On Sunday the five-star prospect from Waterbury, Conn., ended his recruiting and told Inside the Auburn Tigers that he will sign with Coach Bruce Pearl’s Tigers in November.
“I have been watching Coach Pearl since he was at Tennessee and he does a great job of developing guys, especially his wing players,” Heron says. “He lets them run, get out and play, be comfortable and have fun.”
Heron, who took an unofficial visit to Auburn this weekend, says he really liked the AU campus and the people he met.
“I just found a vibe at Auburn that I hadn’t found at any other campus,” he says. “I have been to Marquette and I have been to Alabama, but it’s great at Auburn and I got this gut feeling that Auburn is the right place for me.
“Talking to Coach Pearl and Coach (Chuck) Person, they have a plan for me on how they are going to help me get better and take my game to a higher level,” says the six-foot-five recruit, who is rated as Scout.com’s number three small forward prospect in the 2016 signee class.

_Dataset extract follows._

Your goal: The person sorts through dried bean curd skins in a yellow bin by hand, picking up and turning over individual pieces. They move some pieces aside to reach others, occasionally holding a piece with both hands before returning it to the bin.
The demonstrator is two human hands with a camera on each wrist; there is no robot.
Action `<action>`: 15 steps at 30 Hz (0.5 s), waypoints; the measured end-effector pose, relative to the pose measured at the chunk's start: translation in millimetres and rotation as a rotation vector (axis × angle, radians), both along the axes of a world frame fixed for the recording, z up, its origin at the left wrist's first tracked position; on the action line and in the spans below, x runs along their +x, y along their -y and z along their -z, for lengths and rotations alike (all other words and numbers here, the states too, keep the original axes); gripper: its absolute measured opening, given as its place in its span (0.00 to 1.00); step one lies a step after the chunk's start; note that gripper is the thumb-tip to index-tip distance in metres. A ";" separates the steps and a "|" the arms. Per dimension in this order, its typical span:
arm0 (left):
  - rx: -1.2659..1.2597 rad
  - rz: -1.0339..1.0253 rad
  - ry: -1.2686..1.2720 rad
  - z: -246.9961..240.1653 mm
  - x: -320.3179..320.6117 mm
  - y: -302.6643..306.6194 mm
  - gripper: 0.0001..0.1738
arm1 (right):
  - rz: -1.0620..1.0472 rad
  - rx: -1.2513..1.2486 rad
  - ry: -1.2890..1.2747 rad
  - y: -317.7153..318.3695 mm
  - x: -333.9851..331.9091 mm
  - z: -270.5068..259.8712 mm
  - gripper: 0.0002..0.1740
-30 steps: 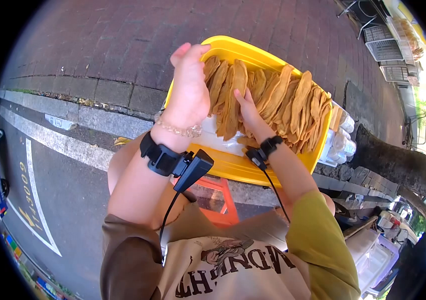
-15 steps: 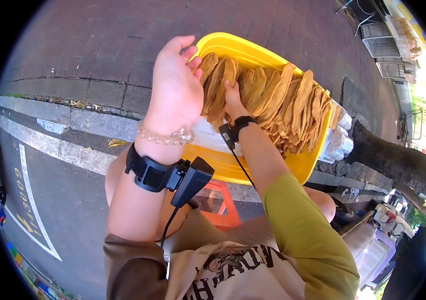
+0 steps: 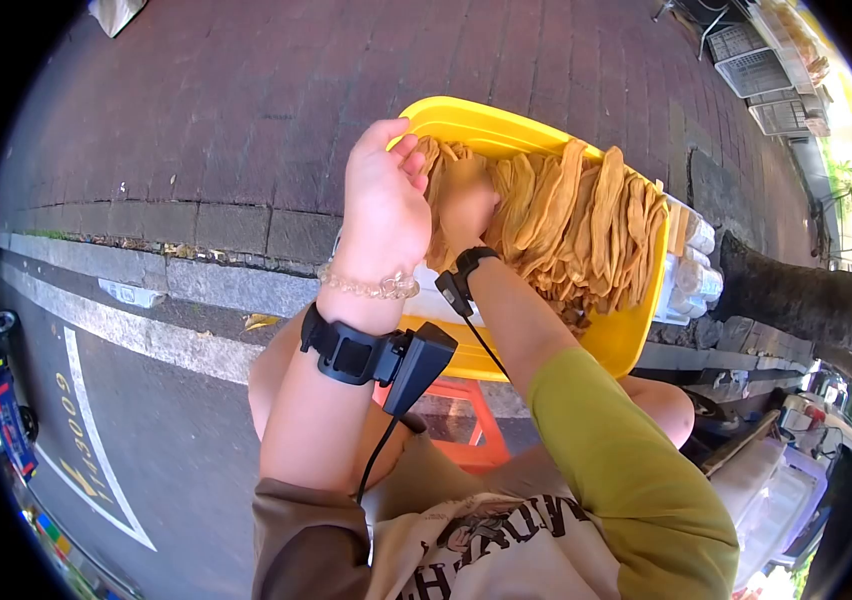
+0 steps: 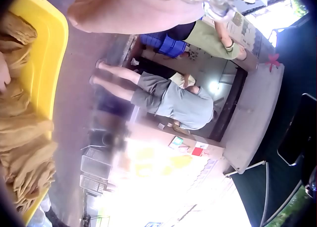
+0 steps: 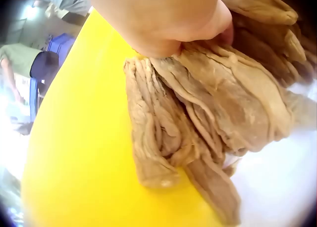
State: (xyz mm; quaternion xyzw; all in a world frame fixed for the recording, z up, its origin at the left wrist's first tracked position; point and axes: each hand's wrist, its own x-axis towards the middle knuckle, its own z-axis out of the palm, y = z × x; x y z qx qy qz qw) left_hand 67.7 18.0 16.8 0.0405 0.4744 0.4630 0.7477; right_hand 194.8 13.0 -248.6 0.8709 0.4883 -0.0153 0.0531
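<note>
A yellow plastic tub [image 3: 486, 117] holds a row of long, tan, wrinkled strips of dried food [image 3: 586, 215] standing side by side. My right hand [image 3: 468, 205] is down among the strips at the tub's left end. Close up in the right wrist view, its fingers curl over the tops of a bunch of strips [image 5: 218, 98], which fan out below; the fingertips are mostly hidden. My left hand [image 3: 386, 205] is at the tub's left rim, palm turned up and inward, fingers loosely bent around nothing. The left wrist view shows part of this hand [image 4: 133, 11] beside the tub.
An orange stool [image 3: 486, 430] stands under the tub's near side. Clear plastic containers [image 3: 694, 275] sit by its right end, near a tree trunk [image 3: 796, 290]. In the left wrist view a person in grey [image 4: 173, 103] bends at a counter.
My right hand has moved left along the row and deeper among the strips at the left end. My left hand has stayed near the left rim, its palm turning more into view.
</note>
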 end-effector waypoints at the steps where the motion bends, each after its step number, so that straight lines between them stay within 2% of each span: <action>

Heron, who can play the two-guard spot, notes that he believes he will fit in well with Pearl’s team. “I got to hang out with the guys and see the campus,” he says. “I met the strength and conditioning coaches and I met some of the players and I like them. They say everybody sticks together and that is a big thing.”
A player who averaged 22 points and seven rebounds for his high school team, he also performs well in the classroom. “Of course, I am going to get my degree,” says Heron, who is an honor student at Sacred Heart High School. “I want to study communications and going into broadcasting. I want to be analyst and go on TV after this whole basketball thing is done.”
Asked what he sees as his strength as a player, he says, “I think my versatility is my best thing. I am able to get it done on both ends of the floor and can play multiple positions.”
Commenting on what his goal is for his senior season, Heron says, “My high school has won the two previous state championships and we are trying to three-peat, which has never been done in Connecticut, so we are trying to make history.”